BAGIAN XXXXVII: STRATEGI JERRY

3K 105 1
                                    

BAGIAN XXXXVII: STRATEGI JERRY

Anwar sudah berhadap-hadapan dengan Jerry di saat jam makan siang tiba. Mereka sedang menunggu ayam bakar pesanan mereka datang. Dan Anwar dengan antusiasnya menceritakan kepada Jerry mengenai hasil diskusi kemarin malam dengan Gerard.

"Ini bakal seru, Jer... kompetisi harusnya tetep panas... kalo saya perhatikan, di titik nyaman, justru itu adalah titik terlemah... lama-lama mereka santai. Merasa di atas angin. Lalu mulai kurang kerjaan. Kalo udah kurang kerjaan, biasanya fokus orang jadi gampang berpaling ke dua hal, Jer... bobo siang... atau yang negatif..."

"Bisa juga ke hobi, Pak..." Jerry terkekeh. "Menyulam, misalnya..." jerry terkekeh lagi.

"Iya... lama-lama terbiasa santai. Saat di push, mentalnya udah lembek kayak tempe mentah...", sahut Anwar lagi, yang berkulit kecoklatan dan rambutnya sudah menipis hingga bagian dahinya terlihat lebih lebar. Ia masih meneruskan, "Kata Igor, kalo di Pluit kan,,, egonya yang pada gede. Baru kebakar kalo urusan ego di tantangin. Cabang kita rada susah, nih... denger-denger, egonya melempem. Gak ada jiwa kompetisinya. Yang penting duit... ngedrivenya rada susah, nih... gimana bikin panasnya ya, Jer?"

Jerry hanya tersenyum. "Denger darimana, Pak? Mereka memang seneng gaya, Pak. Kalo di publikasi'in di bulletin dan majalah kantor,,, mereka mungkin... bakalan suka..."

"Itu blom kena hot buttonnya... apalagi, Jer?"

"Ya... duit, Pak... hehehe..." Jerry terkekeh. "Mereka tuh,,, ibarat mobil mewah. Bensin dulu, baru jalan. Pluit,,, ibarat pasukan banteng. Kasih bendera merah, gerak semua..."

"Duit? Kasih hadiah? Manajemen gak mau yang kayak gitu, Jer. Kebiasaan. Kan udah ada gaji. Ada bonus keluar negeri. Udah banyak lah, fasilitasnya. Tapi tanding antar cabang gini, seru juga, Jer..." Anwar terkekeh. "Tapi... apa beneran, nih? Kalo kita kalah, kita pake rok?

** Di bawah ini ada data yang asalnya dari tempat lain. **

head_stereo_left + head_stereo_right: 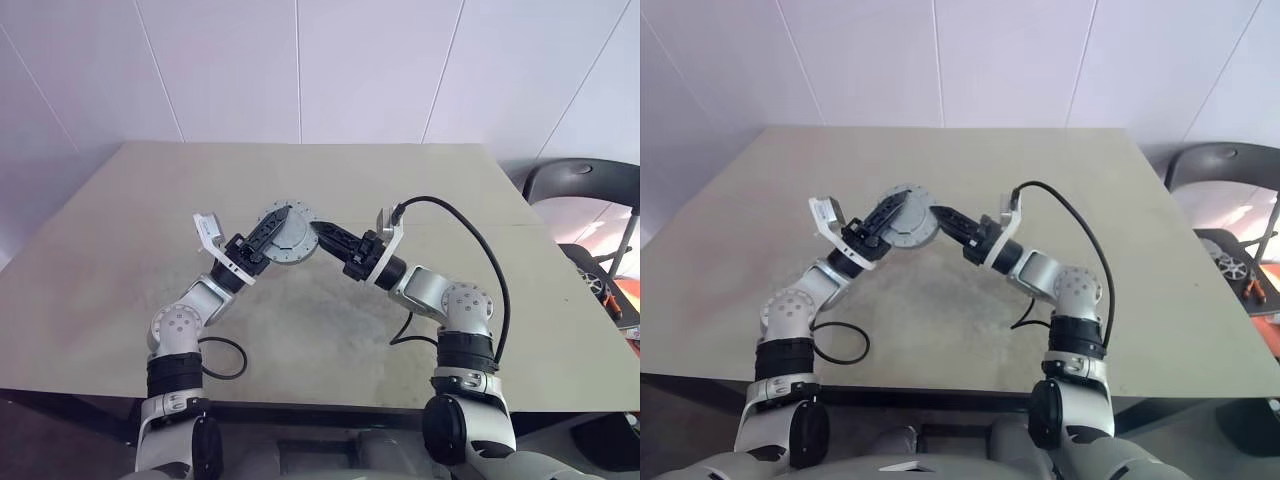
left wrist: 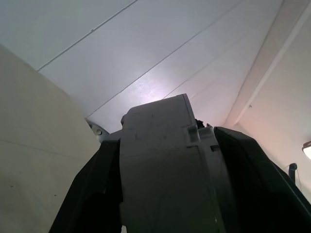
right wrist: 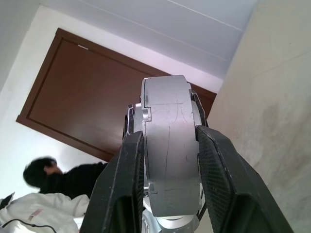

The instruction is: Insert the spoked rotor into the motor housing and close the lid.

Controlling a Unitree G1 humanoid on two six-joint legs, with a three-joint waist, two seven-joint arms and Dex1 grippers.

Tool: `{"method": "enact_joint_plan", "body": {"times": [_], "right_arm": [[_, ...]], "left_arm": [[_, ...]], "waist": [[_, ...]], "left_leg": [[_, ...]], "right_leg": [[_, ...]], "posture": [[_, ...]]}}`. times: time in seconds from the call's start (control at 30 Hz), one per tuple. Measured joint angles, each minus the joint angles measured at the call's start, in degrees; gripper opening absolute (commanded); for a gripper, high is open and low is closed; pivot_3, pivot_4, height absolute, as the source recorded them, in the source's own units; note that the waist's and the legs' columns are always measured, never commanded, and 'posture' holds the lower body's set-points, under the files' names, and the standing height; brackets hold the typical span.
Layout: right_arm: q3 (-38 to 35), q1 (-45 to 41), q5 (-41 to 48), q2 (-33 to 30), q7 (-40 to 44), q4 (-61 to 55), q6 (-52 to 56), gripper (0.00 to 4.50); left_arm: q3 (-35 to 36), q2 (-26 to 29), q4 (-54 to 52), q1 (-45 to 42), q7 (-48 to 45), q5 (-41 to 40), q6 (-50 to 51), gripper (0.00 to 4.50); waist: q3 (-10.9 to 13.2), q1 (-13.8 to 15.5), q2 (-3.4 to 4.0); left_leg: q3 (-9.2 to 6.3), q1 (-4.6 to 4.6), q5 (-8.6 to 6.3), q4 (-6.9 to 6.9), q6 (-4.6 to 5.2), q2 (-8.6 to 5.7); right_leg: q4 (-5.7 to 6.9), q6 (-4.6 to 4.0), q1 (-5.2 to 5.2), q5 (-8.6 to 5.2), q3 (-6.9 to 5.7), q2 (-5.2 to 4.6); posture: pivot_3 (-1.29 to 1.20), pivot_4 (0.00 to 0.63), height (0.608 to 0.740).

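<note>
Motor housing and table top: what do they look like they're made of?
Motor housing: probably cast or machined metal, a matte grey rim with fine scratches and a moulded tab, shinier silver at its base; painted plastic can't be excluded. It is clamped between both grippers, left and right. Table top: looks like beige laminate or board, matte, with dull scuffed patches.

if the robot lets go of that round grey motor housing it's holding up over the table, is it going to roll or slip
Probably prone to rolling: the motor housing is round, so landing on its curved rim it could roll across the flat table. It may slip too: its wall looks smooth where the right tool and left tool clamp it. It seems rigid and perhaps heavy for its size.
</note>
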Motion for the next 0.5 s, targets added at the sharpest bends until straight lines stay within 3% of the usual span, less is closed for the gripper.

Termasuk saya?"

Jerry terkekeh. "Ya,,, kita mesti sportif dong, Pak..."

"Apa?" Wajah Anwar berubah panik. "Wah, Jer.! Atur strategi dari sekarang..."

Jerry angguk-angguk. "Saya tau anak Pluit biasanya pake tenaga. Pake emosi. Mereka tahan banting. Kuat ngoyo. Tapi grasak-grusuk, Pak. Discount ancur-ancuran. Yah, gak bisa di pungkiri, Pak... customer di sana memang beda..."

"Gampang, dong... kalahin mereka..." Anwar mulai tenang kembali. Ia melengos lega, bersandar ke belakang.

"Wah,,, Bapak gak tau Igor..." Jerry melirik baki pesanannya dan Anwar, yang sudah bergerak ke atas meja mereka. Tersaji lengkap dengan lalap, sambal terasi, tahu dan tempe. Jerry dan Anwar pun membuka sendok-garpu yang terbungkus tissue.

"Igor kayak gimana?", tanya Anwar sambil mulai menyantap.

"Dia gak bakal nyerah, Pak. Hal yang kayaknya mustahil pun, bisa dia kejar sampe dapet." Jerry juga ikut menyantap hidangannya. "Bukan banteng biasa... hehehe..." Jerry mengekeh lagi. Ia kenal Igor dengan cukup baik.

Anwar menerawang sejenak. "Persisnya, Pak Jer... dia bakal pakai cara apa?"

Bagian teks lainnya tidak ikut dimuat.